*What the exercise asks*: In the output, include exactly the lines from the beginning of the records up to and including the one that contains "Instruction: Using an", and leave out the pictures.

[Records excerpted from a collection]
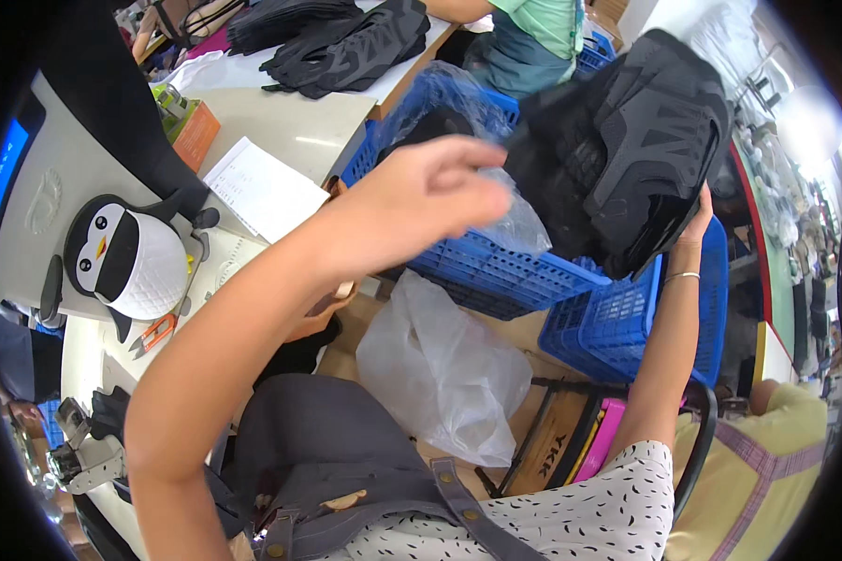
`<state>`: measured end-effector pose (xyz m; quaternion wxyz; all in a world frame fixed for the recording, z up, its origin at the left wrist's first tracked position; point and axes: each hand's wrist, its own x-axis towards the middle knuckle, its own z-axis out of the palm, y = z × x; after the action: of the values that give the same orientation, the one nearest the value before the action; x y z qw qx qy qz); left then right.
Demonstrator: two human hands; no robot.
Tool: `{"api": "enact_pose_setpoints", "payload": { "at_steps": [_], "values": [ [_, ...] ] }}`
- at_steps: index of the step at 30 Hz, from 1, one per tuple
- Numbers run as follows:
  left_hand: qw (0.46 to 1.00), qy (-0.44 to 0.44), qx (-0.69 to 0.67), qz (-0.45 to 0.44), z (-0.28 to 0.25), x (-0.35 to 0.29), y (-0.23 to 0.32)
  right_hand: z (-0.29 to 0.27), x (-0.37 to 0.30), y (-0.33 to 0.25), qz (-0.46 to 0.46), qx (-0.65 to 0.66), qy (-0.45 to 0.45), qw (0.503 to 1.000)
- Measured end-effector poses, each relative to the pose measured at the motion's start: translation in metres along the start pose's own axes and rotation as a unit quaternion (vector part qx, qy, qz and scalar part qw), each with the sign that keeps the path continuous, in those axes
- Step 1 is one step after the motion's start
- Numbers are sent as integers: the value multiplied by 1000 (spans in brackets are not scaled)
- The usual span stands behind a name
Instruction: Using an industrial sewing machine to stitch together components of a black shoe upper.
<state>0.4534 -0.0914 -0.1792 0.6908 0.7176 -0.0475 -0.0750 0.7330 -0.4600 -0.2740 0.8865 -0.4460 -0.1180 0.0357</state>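
Note:
A thick stack of black shoe uppers (660, 140) with a grey-black overlay pattern is held up over the blue crates. My right hand (697, 220) grips its lower right side, the fingers mostly hidden behind the stack. To the left of the stack, my left hand (449, 187) hangs in the air, blurred by motion. Its thumb and loosely curled fingers stand apart with nothing visible between them. Beneath it is a blue plastic crate (505, 271), lined with a clear plastic bag (524, 224) and holding dark pieces.
More black uppers (346, 47) lie on the far table. A penguin-shaped object (131, 252), orange-handled thread snips (154, 335) and a written sheet (262, 187) are at the left. Another blue crate (599, 323) and a whitish plastic bag (440, 365) sit lower down. Co-workers (758, 477) are nearby.

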Motion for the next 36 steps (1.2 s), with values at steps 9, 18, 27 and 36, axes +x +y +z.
{"api": "enact_pose_setpoints", "payload": {
  "at_steps": [9,18,27,36],
  "values": [
    [968,102,14,-231,-29,-125,-21,-68,25,208,142,-888,-11,437],
    [951,205,40,-229,-29,-204,-8,-65,41,211,106,-899,-15,425],
    [933,301,39,-195,-29,-239,-15,27,70,271,146,-818,85,549],
    [906,355,47,-224,-21,-257,-19,35,63,321,72,-914,11,399]
  ]
}}
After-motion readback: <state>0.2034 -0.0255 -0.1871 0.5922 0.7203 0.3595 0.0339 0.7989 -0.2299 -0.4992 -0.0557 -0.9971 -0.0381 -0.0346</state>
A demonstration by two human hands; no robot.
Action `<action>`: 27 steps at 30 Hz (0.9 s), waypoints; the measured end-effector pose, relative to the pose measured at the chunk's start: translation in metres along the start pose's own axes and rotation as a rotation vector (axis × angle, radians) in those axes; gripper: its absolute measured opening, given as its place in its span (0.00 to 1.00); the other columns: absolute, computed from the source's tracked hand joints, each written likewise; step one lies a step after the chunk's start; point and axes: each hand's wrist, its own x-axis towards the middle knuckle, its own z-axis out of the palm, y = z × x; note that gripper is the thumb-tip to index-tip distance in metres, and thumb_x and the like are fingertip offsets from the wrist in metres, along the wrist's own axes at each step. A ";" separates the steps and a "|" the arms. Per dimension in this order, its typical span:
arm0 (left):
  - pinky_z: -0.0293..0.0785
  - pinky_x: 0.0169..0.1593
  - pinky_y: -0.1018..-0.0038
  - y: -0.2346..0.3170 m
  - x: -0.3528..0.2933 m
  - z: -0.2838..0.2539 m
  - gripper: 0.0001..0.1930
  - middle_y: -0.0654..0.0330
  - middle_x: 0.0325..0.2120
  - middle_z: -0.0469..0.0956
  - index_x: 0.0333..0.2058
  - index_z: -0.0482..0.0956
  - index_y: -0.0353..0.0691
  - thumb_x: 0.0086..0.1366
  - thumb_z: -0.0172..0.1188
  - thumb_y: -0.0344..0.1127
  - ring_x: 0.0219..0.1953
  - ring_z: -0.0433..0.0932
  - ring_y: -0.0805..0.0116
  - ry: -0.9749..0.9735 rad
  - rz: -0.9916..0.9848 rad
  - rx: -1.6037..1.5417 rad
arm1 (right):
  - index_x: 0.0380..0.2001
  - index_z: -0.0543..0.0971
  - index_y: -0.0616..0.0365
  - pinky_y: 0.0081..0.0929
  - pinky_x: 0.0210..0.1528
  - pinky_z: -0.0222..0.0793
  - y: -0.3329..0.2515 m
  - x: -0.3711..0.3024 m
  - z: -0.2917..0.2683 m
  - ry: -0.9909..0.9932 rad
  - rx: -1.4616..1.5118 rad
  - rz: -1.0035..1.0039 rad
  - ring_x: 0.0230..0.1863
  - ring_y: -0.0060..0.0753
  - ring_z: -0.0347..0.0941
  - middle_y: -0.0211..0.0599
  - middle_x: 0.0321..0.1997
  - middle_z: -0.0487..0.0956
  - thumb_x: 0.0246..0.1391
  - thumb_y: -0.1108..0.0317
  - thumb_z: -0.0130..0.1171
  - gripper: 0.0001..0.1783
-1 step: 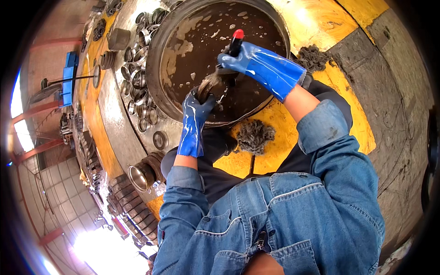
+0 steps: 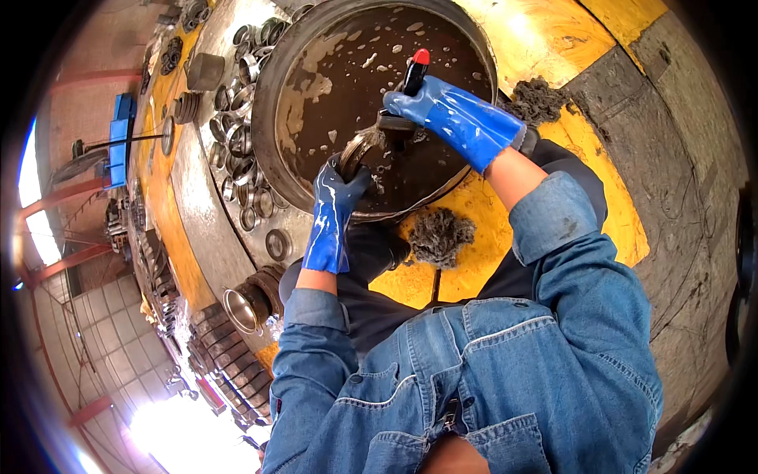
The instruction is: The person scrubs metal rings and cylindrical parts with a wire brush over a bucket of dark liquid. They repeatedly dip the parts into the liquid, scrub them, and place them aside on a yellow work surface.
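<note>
Both my hands wear blue rubber gloves and work over a wide round basin (image 2: 267, 103) of dark, foam-flecked liquid. My left hand (image 2: 338, 197) is closed around a metal ring (image 2: 357, 152), held tilted above the near left part of the basin. Gripped in my right hand (image 2: 450, 114) is a brush (image 2: 416, 73) with a black handle and a red end. Its head is close to the ring's upper right edge, where wet bristles or splashing liquid show. Whether they touch is hard to tell.
Many metal rings (image 2: 241, 138) lie heaped left of the basin, and a single ring (image 2: 278, 244) lies nearer. A stack of rings (image 2: 246, 306) stands by my left knee. Dark wool-like clumps lie on the yellow floor before me (image 2: 440, 237) and right of the basin (image 2: 538, 101).
My right hand and the brush have shifted slightly to the right, away from the ring. My left hand holds the ring in nearly the same place.
</note>
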 end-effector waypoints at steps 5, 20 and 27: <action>0.79 0.58 0.61 0.093 0.026 -0.010 0.32 0.48 0.46 0.87 0.57 0.80 0.36 0.55 0.72 0.47 0.51 0.86 0.50 -0.184 0.142 0.534 | 0.44 0.87 0.53 0.43 0.49 0.77 0.020 -0.005 -0.001 0.156 -0.090 0.168 0.44 0.50 0.84 0.49 0.40 0.87 0.58 0.38 0.62 0.29; 0.81 0.49 0.70 0.002 0.006 0.001 0.23 0.56 0.41 0.87 0.52 0.81 0.35 0.58 0.71 0.34 0.41 0.85 0.68 0.038 0.076 -0.075 | 0.39 0.86 0.59 0.44 0.46 0.80 -0.010 -0.008 -0.004 0.137 -0.063 -0.064 0.39 0.50 0.85 0.48 0.36 0.87 0.58 0.37 0.63 0.31; 0.81 0.48 0.69 -0.025 0.014 0.003 0.20 0.57 0.38 0.88 0.49 0.84 0.37 0.57 0.74 0.32 0.41 0.85 0.69 0.033 0.185 -0.127 | 0.36 0.87 0.53 0.43 0.41 0.80 -0.052 -0.029 0.056 0.025 -0.367 -0.874 0.36 0.48 0.84 0.43 0.32 0.86 0.58 0.50 0.66 0.17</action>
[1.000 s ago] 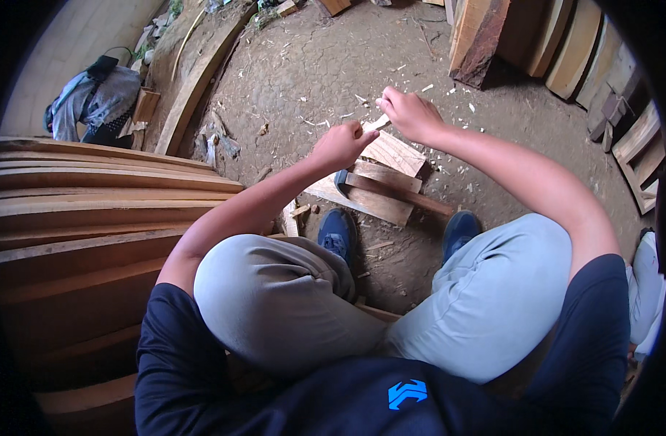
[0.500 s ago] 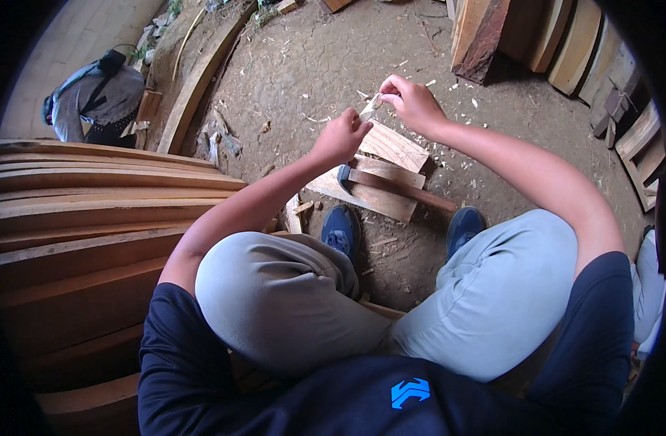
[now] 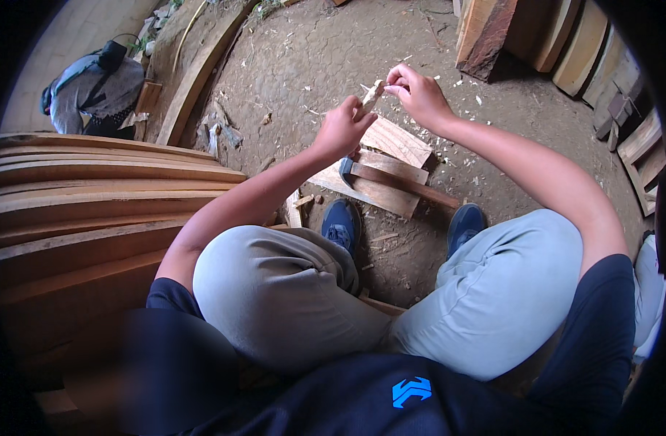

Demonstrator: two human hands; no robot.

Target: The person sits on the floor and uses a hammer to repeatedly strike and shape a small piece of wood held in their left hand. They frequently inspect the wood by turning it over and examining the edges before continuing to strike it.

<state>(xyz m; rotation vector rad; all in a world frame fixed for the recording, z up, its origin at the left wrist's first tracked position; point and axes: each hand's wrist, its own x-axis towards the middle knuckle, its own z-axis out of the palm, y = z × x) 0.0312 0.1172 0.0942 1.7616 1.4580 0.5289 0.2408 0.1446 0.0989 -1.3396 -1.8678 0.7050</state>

*Task response*:
`<state>`: measured end-effector pose (xyz m; quaternion wxyz; all in a world frame fixed for the recording, z up, its origin at the left wrist's first tracked position; point and axes: each hand's wrist, its own x-axis towards the middle knuckle, its own z-axis out of the palm, y = z × x; after the action: of the values that give the same orientation, the one nearest the value before the action; x y z qw qx qy qz); left then right.
Demonstrator: two human hands; no robot.
Tool: `{"api": "enact_pose_setpoints", "payload": { "at_steps": [_], "values": [ [_, ...] ] }}`
- at_steps: index of the step at 30 Hz, from 1, one per tuple
- Numbers run as follows:
  left_hand: qw (0.46 to 1.00), qy (-0.44 to 0.44), qx (-0.69 to 0.67), qz (-0.45 to 0.44), z (-0.28 to 0.25), x (-0.35 to 0.29), y (-0.23 to 0.32)
  right_hand: z (-0.29 to 0.27), x (-0.37 to 0.30), y (-0.33 to 0.25), qz (-0.46 to 0.46), qx (-0.65 to 0.66), qy (-0.45 to 0.45), qw (0.503 to 1.000)
- Measured end-effector poses, each relative to the pose measured at the motion's start: translation in metres along the start pose's own axes and rotation as a unit quaternion (vector part qx, qy, qz and scalar part qw), each with the sign that keeps the path continuous, in those axes
- Step 1 is one step after the motion's start
- Numbers are sent as integers: the value multiplied by 1000 (spans in brackets are not scaled)
- The usual span stands behind a name
Instruction: Using an industrial sewing machine to stitch together components of a black shoe upper.

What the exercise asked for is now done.